Peter Skelton wrote in message . ..
MacNamarra stated in his book that the US was deterred from a
strike by the Soviets 550 warheads in 1962 (Cuban crisis), so MAD
was operating at that time, although not named yet. If he is not
correct, the 1963 test ban treaty is further evidence that the
situation was recognized.
I would say that MacNamara, as usual, is not correct. In 1962 the
decision-makers in the West (UK-USA) knew from Oleg Penkovsky that the
Soviet Union had only 10 or so ICBMs and they would take 10-12 hours
to get ready for launch. The Soviet documents from the period under
discussion remain inaccessible to historians and create gaps that can
only be filled in with conjecture. Even the reasons for the Cuban
missile gambit are very clouded.
http://www.gwu.edu/~nsarchiv/CWIHP/BULLETINS/b4a11.htm
Soviet Cold War Military Strategy: Using Declassified History
By William Burr
"The history of the Soviet strategic program is at the same time a
history of U.S. perceptions."1 So wrote a team of historians and
political scientists in a once highly classified Pentagon history of
the
Cold War strategic arms race.

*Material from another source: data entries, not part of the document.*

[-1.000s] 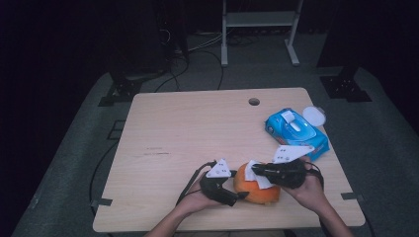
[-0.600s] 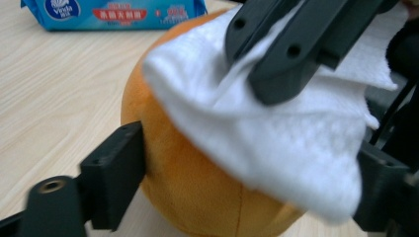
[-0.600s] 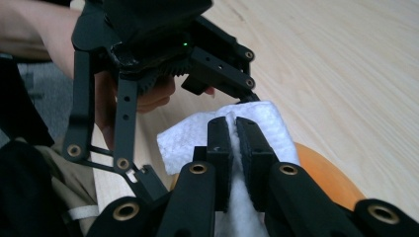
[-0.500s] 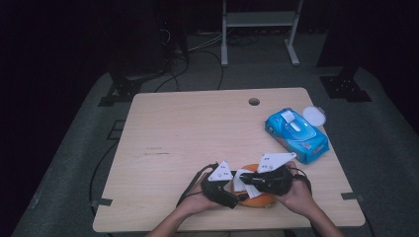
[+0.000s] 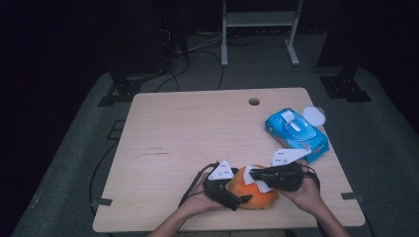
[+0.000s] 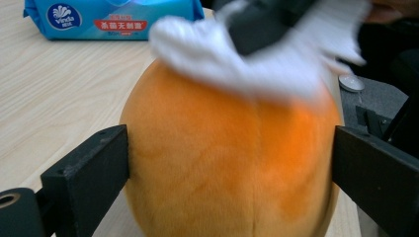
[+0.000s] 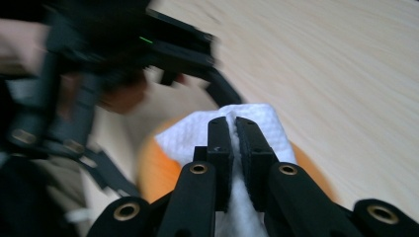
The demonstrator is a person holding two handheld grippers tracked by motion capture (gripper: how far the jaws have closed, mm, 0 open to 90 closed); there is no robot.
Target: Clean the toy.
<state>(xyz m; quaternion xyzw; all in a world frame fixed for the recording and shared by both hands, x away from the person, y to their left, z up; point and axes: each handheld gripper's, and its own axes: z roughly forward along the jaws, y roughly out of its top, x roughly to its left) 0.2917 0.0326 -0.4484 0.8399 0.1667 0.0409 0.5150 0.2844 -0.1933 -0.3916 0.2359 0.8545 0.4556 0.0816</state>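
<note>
left gripper (image 6: 232, 163): fingers (image 6: 89, 173) clamped on either flank of an orange plush fruit (image 6: 232, 158), one black pad pressed to each side. right gripper (image 7: 232, 133): fingers (image 7: 220, 143) pinched together on a white wipe (image 7: 267, 131), the sheet nipped between them and draped over the top of the fruit.

orange plush fruit (image 5: 254, 190): rounded, fuzzy short-pile surface, deeper orange patch on one flank, faint seam running down the middle. it sits on the desk (image 5: 197, 133) at the near edge, between the two hands; its long axis lies roughly across the desk, left to right, in the high view. which end is the stem end cannot be told.

white wipe (image 5: 257, 177): crumpled, embossed texture, lying on the crown of the fruit.

blue wipes pack (image 5: 296, 134): well apart, toward the far right of the desk, flip lid open with a white round cap beside it. side label in the left gripper view (image 6: 111, 17) reads "vinda" on a round logo, with a red strip of chinese characters too small to make out.
</note>
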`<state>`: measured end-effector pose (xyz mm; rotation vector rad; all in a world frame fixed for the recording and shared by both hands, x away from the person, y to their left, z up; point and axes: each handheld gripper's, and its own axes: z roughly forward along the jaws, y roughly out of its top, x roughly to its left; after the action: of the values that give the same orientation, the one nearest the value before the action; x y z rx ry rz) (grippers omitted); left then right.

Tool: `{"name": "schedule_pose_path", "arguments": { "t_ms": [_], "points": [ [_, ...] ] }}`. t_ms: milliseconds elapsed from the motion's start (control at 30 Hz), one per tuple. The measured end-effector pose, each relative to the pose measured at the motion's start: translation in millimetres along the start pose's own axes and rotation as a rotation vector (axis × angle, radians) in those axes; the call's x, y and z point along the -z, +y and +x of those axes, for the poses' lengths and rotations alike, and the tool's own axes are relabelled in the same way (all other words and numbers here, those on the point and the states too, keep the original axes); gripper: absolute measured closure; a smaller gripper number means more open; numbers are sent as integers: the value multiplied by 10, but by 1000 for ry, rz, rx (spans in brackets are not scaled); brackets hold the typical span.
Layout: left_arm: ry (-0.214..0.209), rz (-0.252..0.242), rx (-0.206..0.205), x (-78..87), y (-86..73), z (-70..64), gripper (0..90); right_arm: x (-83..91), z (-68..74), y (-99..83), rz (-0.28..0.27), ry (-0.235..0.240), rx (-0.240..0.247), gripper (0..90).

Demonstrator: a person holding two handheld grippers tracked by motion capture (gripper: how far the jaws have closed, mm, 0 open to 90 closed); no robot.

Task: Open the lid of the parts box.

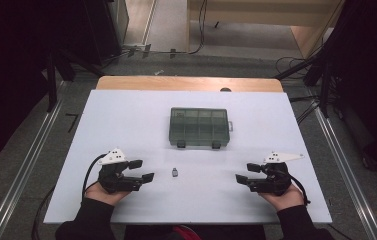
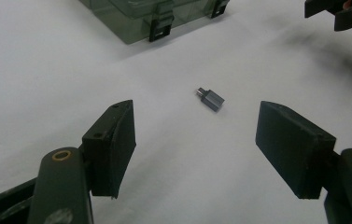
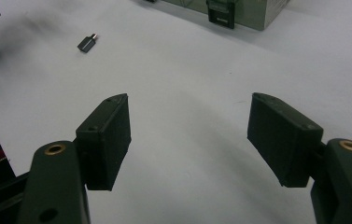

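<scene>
Grippers rest near the front edge of the table [image 1: 126,110]. My left gripper [image 1: 142,170] and right gripper [image 1: 244,173] are both wide open, facing the little plug [image 1: 175,173] between them, so either can grab it. The box [image 1: 198,127] waits shut behind.

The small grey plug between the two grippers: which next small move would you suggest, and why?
Probably move the left gripper forward to straddle the small grey plug, then close. Both grippers are open and empty, and the plug lies loose on the white table, ahead of the left jaws and closer to them than to the right gripper. The compartment box appears closed.
</scene>
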<state>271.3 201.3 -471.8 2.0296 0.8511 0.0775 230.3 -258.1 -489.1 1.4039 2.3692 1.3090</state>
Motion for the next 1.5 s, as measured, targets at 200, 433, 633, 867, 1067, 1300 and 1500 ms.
{"name": "schedule_pose_path", "arguments": {
  "t_ms": [200, 433, 633, 867, 1067, 1300, 1500],
  "points": [
    [-3, 6, -1, -12, -5, -5, 286, 2, -12, -13, 0, 3, -6, 290],
    [-9, 4, 17, -7, -6, 0, 287, 10, -22, -14, -6, 20, -13, 292],
    [-23, 2, 26, -8, -8, 8, 287, 12, -19, -18, -1, 21, -10, 292],
    [-36, -4, 12, -15, -1, 13, 278, 9, -22, -22, 4, 25, -9, 293],
    [-24, 0, 32, -21, -11, 39, 250, -2, -15, -20, 11, 28, -6, 295],
    [-28, 0, 33, -21, -12, 42, 234, 1, -24, -24, 7, 27, -15, 288],
    [-18, 2, 28, -17, -9, 37, 235, 5, -28, -23, -1, 37, -20, 252]
  ]
}}
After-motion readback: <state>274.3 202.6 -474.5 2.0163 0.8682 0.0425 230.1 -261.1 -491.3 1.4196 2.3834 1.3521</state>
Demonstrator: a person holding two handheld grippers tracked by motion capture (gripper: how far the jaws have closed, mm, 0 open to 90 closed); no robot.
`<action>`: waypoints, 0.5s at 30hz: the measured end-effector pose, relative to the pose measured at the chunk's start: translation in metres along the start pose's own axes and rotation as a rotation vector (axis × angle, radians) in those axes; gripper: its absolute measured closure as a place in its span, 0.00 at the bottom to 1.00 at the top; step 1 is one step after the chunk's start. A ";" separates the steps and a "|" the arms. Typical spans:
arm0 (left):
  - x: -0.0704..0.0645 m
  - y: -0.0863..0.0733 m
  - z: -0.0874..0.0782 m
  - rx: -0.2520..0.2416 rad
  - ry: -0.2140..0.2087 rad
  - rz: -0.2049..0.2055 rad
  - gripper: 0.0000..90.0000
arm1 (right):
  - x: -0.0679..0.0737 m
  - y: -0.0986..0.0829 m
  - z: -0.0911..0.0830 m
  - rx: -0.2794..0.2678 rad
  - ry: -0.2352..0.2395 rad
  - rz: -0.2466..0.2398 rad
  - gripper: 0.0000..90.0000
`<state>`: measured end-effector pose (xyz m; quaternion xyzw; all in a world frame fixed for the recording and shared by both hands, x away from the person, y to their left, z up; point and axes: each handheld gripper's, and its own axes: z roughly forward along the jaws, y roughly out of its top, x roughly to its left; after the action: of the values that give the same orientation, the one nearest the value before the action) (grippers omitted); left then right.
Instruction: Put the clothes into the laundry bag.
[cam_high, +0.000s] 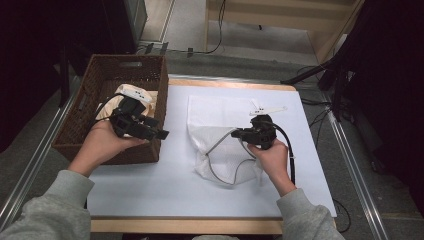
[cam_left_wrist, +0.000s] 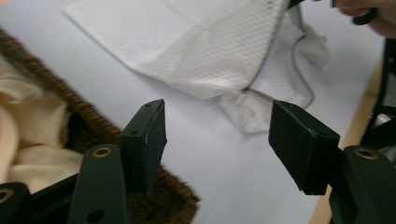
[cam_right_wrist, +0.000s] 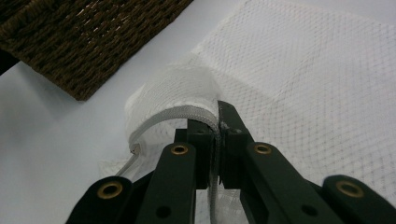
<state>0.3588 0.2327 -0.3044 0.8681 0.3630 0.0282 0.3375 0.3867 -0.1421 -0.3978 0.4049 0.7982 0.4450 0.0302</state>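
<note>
One white table (cam_high: 150, 190), wicker basket (cam_high: 100, 75) left, mesh bag (cam_high: 220, 125) centre

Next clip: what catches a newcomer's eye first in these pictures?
The white mesh laundry bag spread mid-table on the white surface, with the right gripper shut on its grey zipper edge and lifting it. Next, the brown wicker basket at the table's left holding cream cloth, and the left gripper open over its near rim.
</note>
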 end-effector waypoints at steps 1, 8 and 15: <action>0.004 0.000 -0.002 -0.002 -0.007 -0.004 0.41 | 0.001 0.000 0.000 0.001 0.001 0.002 0.96; 0.040 -0.003 -0.011 -0.010 0.034 -0.083 0.40 | 0.001 0.000 0.002 0.000 0.010 -0.003 0.96; 0.065 -0.008 -0.018 -0.011 0.061 -0.125 0.39 | 0.002 0.001 0.004 0.002 0.015 -0.004 0.96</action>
<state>0.3964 0.2896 -0.3082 0.8406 0.4263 0.0358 0.3322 0.3877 -0.1375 -0.3988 0.4000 0.7998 0.4469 0.0249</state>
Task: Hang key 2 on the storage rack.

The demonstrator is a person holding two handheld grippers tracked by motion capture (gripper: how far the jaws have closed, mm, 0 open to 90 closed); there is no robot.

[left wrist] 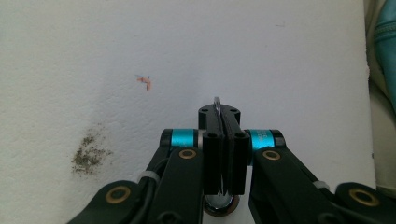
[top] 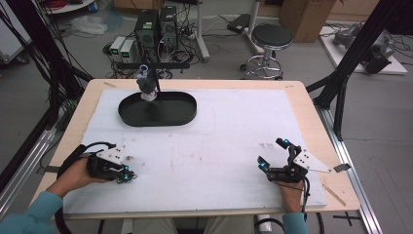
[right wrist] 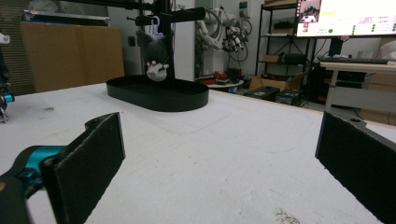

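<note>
A white mat (top: pixel 219 146) is spread over the worktop (top: pixel 311 122). The left gripper (top: pixel 127 176) is held low near the front left corner, its jaws pressed together, with a thin metal ring (left wrist: pixel 216 100) seen pinched between them in the left gripper view. The right gripper (top: pixel 272 155) is rested near the front right corner with its jaws set wide apart and nothing between them. A black oval tray (top: pixel 187 114) is placed toward the back edge, left of centre; above it a small grey plush toy (right wrist: pixel 156 56) is hung from a black stand (right wrist: pixel 173 16)
</note>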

The authors were describing an
important problem: so long as primary sources were unavailable,
academic and government analysts interested in explaining Soviet
military policy had to resort to "inferences drawn by long chains of
logic" to interpret the scattered data available to them.2 And to a
great extent, that data, whether leaked/declassified or not, had been
filtered through the U.S. intelligence system. Under those
circumstances, interpretive efforts were always constrained; the
relative opacity of Soviet defense policymaking made it difficult to
ascertain, much less evaluate, the relevant "facts." This made it
easy for analysts to fall back on Cold War ideology and habits such
as "mirror imaging," which could easily lead to misunderstanding.
Thus, educated guesswork and perceptions alone, severed from the
deeper understanding that primary sources can provide, shaped the
American public's understanding of Soviet military decision-
making, policies, and programs for the entire Cold War period.